TASK BRIEF:
Retype all of the data. Every line must match exactly.

•••••

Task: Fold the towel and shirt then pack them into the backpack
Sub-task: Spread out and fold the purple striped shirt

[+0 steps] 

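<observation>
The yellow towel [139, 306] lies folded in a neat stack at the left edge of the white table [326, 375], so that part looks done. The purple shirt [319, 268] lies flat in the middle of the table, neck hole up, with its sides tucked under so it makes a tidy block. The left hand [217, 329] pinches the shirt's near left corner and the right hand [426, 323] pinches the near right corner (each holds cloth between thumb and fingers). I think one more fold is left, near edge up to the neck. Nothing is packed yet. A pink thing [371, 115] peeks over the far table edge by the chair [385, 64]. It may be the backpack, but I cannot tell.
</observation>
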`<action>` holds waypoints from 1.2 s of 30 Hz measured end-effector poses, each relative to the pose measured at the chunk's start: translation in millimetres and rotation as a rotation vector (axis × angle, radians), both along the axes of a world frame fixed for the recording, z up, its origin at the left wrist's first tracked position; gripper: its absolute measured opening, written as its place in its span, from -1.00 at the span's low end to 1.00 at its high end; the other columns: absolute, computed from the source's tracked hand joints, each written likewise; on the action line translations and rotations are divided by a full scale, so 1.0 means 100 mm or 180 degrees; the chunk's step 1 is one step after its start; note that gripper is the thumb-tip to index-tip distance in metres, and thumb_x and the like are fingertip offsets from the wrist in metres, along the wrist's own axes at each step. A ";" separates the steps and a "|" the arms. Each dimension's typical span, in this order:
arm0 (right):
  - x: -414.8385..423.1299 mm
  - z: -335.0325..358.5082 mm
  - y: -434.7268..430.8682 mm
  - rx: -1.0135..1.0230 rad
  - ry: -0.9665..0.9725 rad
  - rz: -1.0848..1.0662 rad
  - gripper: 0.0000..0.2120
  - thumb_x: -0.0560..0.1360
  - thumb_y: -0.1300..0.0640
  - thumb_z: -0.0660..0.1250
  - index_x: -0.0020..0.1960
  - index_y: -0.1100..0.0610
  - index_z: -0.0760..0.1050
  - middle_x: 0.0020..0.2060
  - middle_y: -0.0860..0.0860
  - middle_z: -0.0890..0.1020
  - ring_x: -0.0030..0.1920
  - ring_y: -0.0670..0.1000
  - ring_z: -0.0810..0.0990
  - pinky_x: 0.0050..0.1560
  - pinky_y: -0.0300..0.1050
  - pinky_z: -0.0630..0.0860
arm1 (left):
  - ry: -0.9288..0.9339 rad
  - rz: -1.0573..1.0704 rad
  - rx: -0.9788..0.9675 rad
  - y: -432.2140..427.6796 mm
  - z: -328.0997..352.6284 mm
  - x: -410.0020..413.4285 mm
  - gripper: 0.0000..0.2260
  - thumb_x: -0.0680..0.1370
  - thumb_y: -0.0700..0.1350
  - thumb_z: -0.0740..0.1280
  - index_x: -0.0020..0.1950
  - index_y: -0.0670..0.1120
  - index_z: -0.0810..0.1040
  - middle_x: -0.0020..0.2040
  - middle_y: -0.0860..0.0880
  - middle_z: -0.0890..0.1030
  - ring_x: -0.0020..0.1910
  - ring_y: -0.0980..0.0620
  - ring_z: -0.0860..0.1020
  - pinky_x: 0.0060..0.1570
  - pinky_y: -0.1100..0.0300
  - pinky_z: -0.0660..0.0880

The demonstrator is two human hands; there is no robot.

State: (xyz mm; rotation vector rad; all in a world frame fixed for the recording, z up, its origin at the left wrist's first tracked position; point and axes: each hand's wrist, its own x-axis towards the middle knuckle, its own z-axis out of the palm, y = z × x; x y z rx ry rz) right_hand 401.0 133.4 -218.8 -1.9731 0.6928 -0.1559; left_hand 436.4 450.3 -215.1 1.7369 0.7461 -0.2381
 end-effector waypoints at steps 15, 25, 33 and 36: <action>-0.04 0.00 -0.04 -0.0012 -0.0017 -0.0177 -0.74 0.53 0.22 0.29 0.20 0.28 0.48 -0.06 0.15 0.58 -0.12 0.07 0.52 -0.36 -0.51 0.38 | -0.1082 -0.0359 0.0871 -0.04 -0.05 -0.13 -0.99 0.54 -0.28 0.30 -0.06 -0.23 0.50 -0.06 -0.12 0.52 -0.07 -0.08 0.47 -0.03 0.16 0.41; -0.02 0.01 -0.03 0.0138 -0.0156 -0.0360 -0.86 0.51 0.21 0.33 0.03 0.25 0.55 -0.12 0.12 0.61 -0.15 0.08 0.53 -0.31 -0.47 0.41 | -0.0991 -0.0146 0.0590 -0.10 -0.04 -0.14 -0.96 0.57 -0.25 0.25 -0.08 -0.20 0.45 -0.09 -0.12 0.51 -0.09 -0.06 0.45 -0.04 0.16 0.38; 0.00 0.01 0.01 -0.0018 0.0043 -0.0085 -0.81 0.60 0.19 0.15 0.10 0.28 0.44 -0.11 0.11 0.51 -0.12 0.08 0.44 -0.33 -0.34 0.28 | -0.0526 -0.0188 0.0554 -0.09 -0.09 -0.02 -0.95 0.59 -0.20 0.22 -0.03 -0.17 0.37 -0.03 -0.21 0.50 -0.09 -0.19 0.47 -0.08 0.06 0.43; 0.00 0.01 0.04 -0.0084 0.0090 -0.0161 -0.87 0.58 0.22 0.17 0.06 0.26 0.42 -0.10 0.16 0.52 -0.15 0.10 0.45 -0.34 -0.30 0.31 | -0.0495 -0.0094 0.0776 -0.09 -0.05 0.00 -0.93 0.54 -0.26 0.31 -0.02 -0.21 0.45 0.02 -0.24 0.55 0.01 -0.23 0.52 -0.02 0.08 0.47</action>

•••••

FINAL ANSWER:
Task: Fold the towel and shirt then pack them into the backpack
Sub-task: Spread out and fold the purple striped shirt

[+0 steps] 

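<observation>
The yellow towel [139, 306] lies folded in a neat stack at the left edge of the white table [326, 375], so that part looks done. The purple shirt [319, 268] lies flat in the middle of the table, neck hole up, with its sides tucked under so it makes a tidy block. The left hand [217, 329] pinches the shirt's near left corner and the right hand [426, 323] pinches the near right corner (each holds cloth between thumb and fingers). I think one more fold is left, near edge up to the neck. Nothing is packed yet. A pink thing [371, 115] peeks over the far table edge by the chair [385, 64]. It may be the backpack, but I cannot tell.
</observation>
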`<action>` holds waypoints from 1.2 s of 30 Hz measured end-effector poses, each relative to the pose measured at the chunk's start: translation in millimetres and rotation as a rotation vector (axis × angle, radians), both along the axes of a world frame fixed for the recording, z up, its origin at the left wrist's first tracked position; gripper: its absolute measured opening, written as its place in its span, from -1.00 at the span's low end to 1.00 at its high end; the other columns: absolute, computed from the source's tracked hand joints, each written likewise; on the action line translations and rotations are divided by a full scale, so 1.0 means 100 mm or 180 degrees; the chunk's step 1 is one step after its start; note that gripper is the thumb-tip to index-tip distance in metres, and thumb_x and the like are fingertip offsets from the wrist in metres, along the wrist's own axes at each step. A ";" separates the steps and a "|" the arms. Each dimension's typical span, in this order:
arm0 (right):
  - x: -414.8385..423.1299 mm
  - z: -335.0325..358.5082 mm
  - y: -434.7268..430.8682 mm
  - rx: -1.0135..1.0230 rad
  - ry: -0.9665..0.9725 rad
  - rz: -1.0848..1.0662 rad
  - gripper: 0.0000..0.2120
  - thumb_x: -0.0560..0.1360
  - thumb_y: -0.1300..0.0640
  - thumb_z: -0.0660..0.1250
  - index_x: -0.0020..0.1960
  - index_y: -0.1100..0.0610
  - index_z: -0.0760..0.1050
  - middle_x: 0.0020..0.2060
  - middle_y: -0.0860..0.0860
  - middle_z: -0.0890..0.1020
  - ring_x: -0.0030..0.1920
  - ring_y: -0.0670..0.1000
  - ring_z: -0.0810..0.0990
  - pinky_x: 0.0050..0.1560
  - pinky_y: -0.0300..0.1050
  - pinky_z: -0.0630..0.0860
arm1 (left):
  - ry: -0.9288..0.9339 rad
  - rz: -1.0573..1.0704 rad
  - rx: -0.9788..0.9675 rad
  - y: -432.2140..427.6796 mm
  - z: -328.0997..352.6284 mm
  - x: -410.0020..413.4285 mm
  - gripper: 0.0000..0.2260
  - thumb_x: -0.0680..0.1370
  - thumb_y: -0.0700..0.1350
  - thumb_z: -0.0740..0.1280
  - index_x: -0.0020..0.1950
  - index_y: -0.0670..0.1120
  - index_z: -0.0810..0.1040
  - middle_x: -0.0020..0.2040
  - middle_y: -0.0860..0.0880
  - middle_z: -0.0890..0.1030
  - ring_x: -0.0020..0.1910
  - ring_y: -0.0980..0.0620
  - ring_z: -0.0860..0.1020
  - pinky_x: 0.0060..0.1570
  - pinky_y: -0.1100..0.0300
  - pinky_z: -0.0660..0.0880

The demonstrator is two human hands; there is no robot.

State: (xyz mm; rotation vector rad; all in a world frame fixed for the recording, z up, its origin at the left wrist's first tracked position; point and axes: each hand's wrist, its own x-axis towards the middle knuckle, its own z-axis out of the palm, y = z × x; x y z rx ry rz) right_hand 401.0 133.4 -218.8 -1.9731 0.6928 -0.1559; left_hand 436.4 450.3 -215.1 1.7369 0.7461 -0.2381
 end-effector waypoints at steps 15, 25, 33 and 36: <action>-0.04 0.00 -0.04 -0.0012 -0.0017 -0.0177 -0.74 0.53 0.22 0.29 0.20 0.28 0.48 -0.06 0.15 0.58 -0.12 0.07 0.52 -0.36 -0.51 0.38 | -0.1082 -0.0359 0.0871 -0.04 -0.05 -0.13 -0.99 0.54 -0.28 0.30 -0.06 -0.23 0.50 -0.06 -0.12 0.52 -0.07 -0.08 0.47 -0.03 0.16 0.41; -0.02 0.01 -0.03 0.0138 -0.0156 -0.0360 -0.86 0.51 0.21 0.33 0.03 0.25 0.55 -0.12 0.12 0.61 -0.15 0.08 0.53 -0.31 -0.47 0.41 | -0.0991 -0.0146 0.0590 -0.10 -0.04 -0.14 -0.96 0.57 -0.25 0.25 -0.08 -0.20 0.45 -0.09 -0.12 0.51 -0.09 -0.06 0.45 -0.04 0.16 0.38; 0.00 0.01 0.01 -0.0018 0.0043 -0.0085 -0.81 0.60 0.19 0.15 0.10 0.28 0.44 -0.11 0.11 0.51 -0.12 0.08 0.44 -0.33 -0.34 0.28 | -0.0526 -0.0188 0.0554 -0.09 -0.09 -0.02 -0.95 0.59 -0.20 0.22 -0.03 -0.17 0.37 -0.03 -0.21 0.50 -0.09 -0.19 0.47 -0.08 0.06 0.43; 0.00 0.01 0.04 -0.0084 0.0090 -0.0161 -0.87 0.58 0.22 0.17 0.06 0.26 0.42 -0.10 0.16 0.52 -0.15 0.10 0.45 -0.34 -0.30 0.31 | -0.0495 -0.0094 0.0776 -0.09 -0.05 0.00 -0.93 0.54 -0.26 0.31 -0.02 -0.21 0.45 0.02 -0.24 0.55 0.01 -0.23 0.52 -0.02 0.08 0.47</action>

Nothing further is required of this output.